Re: smart quote algorithm


Subject: Re: smart quote algorithm
From: Karl Ove Hufthammer (huftis@bigfoot.com)
Date: Thu Jul 20 2000 - 03:13:43 CDT


----- Original Message -----
From: "WJCarpenter" <bill-abisource@carpenter.ORG>
To: "AbiWord Mailing List" <abiword-dev@abisource.com>
Sent: Thursday, July 20, 2000 8:55 AM
Subject: smart quote algorithm

| PUNCT A subset of layman's "punctuation". I include only things that
| can normally occur after a quote mark with no intervening white
| space. Includes period, exclamation point, question mark,
| semi-colon, colon, comma, parentheses, square and curly brackets.
| There may be a few others that aren't on the kinds of keyboards I
| use, and there are certainly Latin1 and other locale-specific
| variants, but the point is that there are lots of random
| non-alphanumerics which aren't included in PUNCT for this algorithm.

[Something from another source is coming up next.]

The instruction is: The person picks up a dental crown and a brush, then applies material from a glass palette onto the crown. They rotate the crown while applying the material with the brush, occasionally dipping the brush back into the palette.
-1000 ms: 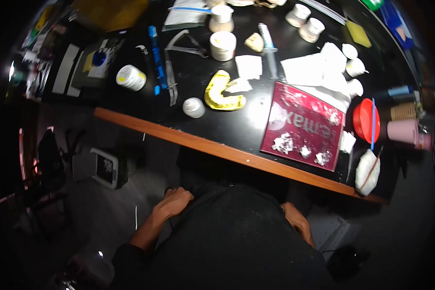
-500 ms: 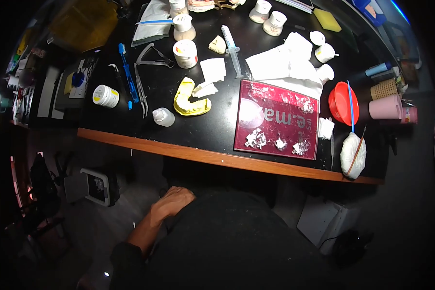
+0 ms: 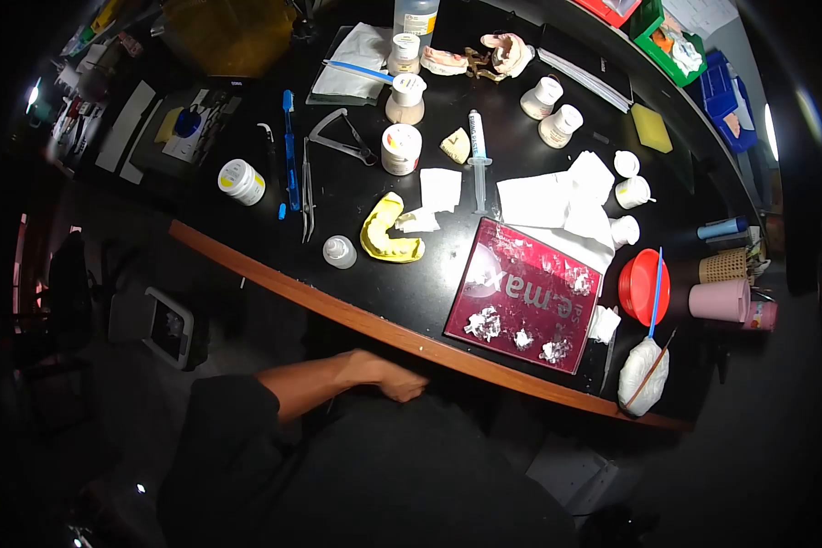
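Observation:
My left hand (image 3: 391,376) is below the table's front edge, close against my dark clothing. Its fingers look curled closed, and whatever they hold, if anything, is hidden. My right hand is out of view. On the table above, a dark red glass slab (image 3: 532,301) bears several dabs of white powdery material. Left of it rests a yellow dental model (image 3: 388,233), beside a small white dropper bottle (image 3: 340,252) and folded white paper (image 3: 440,190). A syringe (image 3: 478,160) lies behind the slab. Neither hand touches these things.
A wooden edge (image 3: 338,310) runs along the table front. At right stand a red bowl (image 3: 644,286), a white wrapped lump (image 3: 644,379) with a brush across it, and a pink cup (image 3: 719,300). A blue toothbrush (image 3: 289,151), tweezers (image 3: 308,196) and jars (image 3: 241,182) occupy the left.
The view has tilted and shifted, showing more of the table's back. My left hand has moved rightward, nearer the table edge, with the forearm more level. The table items appear unmoved.

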`<state>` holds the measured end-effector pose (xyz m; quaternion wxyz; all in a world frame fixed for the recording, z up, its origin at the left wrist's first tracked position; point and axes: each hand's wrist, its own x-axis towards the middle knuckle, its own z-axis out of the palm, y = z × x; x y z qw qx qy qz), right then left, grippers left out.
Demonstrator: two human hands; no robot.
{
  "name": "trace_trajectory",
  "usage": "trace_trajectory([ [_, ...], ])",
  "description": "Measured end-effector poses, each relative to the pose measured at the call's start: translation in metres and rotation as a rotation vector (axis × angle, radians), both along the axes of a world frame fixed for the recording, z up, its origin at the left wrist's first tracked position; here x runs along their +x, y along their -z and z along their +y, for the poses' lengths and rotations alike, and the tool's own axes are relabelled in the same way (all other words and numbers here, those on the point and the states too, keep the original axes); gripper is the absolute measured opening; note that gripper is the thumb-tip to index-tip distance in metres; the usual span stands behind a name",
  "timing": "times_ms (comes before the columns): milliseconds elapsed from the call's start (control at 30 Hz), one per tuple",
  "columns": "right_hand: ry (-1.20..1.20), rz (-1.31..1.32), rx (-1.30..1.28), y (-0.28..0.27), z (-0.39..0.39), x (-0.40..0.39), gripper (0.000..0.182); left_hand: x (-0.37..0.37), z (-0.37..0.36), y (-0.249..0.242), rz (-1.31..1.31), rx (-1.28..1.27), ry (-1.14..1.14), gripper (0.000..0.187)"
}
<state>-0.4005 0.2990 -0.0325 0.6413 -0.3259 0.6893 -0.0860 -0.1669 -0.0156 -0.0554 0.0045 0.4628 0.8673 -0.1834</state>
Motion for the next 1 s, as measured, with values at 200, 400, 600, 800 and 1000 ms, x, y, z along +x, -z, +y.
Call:
trace_trajectory([
  [200, 0.018, -0.048, -0.058, 0.003, 0.03, -0.004, 0.014, 0.012, 0.005, -0.012, -0.832, 0.505, -0.773, 0.033],
  [400, -0.064, -0.031, -0.319, -0.173, -0.104, -0.028, 0.011, 0.058, -0.016, -0.121, -0.826, 1.022, -1.448, 0.034],
  [600, -0.199, 0.304, -1.129, -0.216, -0.238, 0.0, 0.011, 0.111, -0.046, -0.199, -0.078, 1.54, -1.471, 0.02],
  [800, -0.196, 0.3, -1.324, -0.192, -0.32, 0.054, 0.01, 0.084, -0.084, -0.175, 0.877, 1.253, -1.572, 0.066],
  [1000, -0.289, 0.261, -1.293, -0.193, -0.308, 0.044, 0.013, 0.075, -0.101, -0.162, 0.841, 1.288, -1.57, 0.038],
])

We can probably use all characters defined as 'Punctuation' in the Unicode
standard. These are marked as 'Po', e.g.:

0021;EXCLAMATION MARK;Po;0;ON;;;;;N;;;;;

| ALPHA Alphabetic characters in the C isalpha() sense, but there are
| certainly some non-ASCII letter characters which belong in this
| bucket, too.

Almost 50,000 in Unicode ...

| The algorithm doesn't make a special case of using ASCII double quote
| as an inches indicator (there are other uses, like lat/long minutes;

For minutes and feet, U+2032 should really be used (yes, nobody (will) use them
(if AbiWord doesn't make them easy to use/insert!)).

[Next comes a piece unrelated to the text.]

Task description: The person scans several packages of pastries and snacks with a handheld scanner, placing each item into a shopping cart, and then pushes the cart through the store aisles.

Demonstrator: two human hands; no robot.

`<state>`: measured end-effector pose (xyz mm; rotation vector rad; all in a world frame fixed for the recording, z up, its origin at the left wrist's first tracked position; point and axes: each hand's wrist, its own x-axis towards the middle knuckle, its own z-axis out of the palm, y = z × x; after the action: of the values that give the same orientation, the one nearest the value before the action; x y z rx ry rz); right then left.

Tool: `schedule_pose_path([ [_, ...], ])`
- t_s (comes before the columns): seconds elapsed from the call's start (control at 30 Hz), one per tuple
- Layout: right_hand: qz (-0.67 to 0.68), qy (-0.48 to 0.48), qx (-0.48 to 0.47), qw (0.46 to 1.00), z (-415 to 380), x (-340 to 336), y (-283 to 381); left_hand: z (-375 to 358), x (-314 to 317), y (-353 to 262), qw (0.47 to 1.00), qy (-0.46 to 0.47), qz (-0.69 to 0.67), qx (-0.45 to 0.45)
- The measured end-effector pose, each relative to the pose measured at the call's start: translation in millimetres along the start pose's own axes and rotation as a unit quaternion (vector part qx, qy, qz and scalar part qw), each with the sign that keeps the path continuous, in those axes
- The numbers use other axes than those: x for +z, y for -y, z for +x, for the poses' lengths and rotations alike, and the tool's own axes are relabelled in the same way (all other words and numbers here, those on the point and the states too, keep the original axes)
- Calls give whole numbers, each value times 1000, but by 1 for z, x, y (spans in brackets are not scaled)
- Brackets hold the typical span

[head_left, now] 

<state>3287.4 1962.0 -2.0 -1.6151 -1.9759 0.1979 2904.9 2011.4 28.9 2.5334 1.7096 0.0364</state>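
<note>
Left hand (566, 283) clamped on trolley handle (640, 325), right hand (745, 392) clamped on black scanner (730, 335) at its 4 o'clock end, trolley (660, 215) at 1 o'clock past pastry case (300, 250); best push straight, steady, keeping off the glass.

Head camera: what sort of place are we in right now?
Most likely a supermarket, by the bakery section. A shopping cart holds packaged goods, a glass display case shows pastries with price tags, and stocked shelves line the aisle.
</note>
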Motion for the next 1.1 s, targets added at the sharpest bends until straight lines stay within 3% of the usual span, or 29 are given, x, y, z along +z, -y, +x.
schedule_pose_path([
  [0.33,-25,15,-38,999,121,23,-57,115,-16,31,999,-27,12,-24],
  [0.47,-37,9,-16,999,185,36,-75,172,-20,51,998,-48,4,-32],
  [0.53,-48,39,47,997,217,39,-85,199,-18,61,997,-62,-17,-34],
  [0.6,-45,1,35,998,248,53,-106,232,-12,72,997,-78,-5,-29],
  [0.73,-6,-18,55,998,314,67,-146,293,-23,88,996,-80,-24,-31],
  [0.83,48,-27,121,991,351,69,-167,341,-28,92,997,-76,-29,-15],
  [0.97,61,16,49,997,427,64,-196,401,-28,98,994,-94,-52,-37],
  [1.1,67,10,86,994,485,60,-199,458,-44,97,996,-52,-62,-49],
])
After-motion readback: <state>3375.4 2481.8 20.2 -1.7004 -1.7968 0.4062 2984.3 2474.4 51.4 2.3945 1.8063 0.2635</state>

BTW, I've found that " shouldn't be used for inches after all, U+2033 shold be
used (for inches and seconds).

| ditto for the ASCII quote) because it is tough to tell if some numbers
| with an ASCII double quote after them are intended to be one of those
| "other things" or is just the end of a very long quote.

Yes.

| So, the
| algorithm will be wrong sometimes in those cases.

| It is otherwise sort of conservative, preferring to not convert things
| it doesn't feel confident about. The reason for that is that there is
| a contemplated on-the-fly conversion to smart quotes, but there is no
| contemplated on-the-fly conversion to ASCII QUOTEs.

Well, you can turn of smart quotes. In word, you can use 'Undo' to undo
conversion of a single quote.

| What about the occasions when this algorithm (or any alternative
| algorithm) makes a mistake and converts a QUOTE to the curly form when
| it really isn't wanted, in a particular case, by the user?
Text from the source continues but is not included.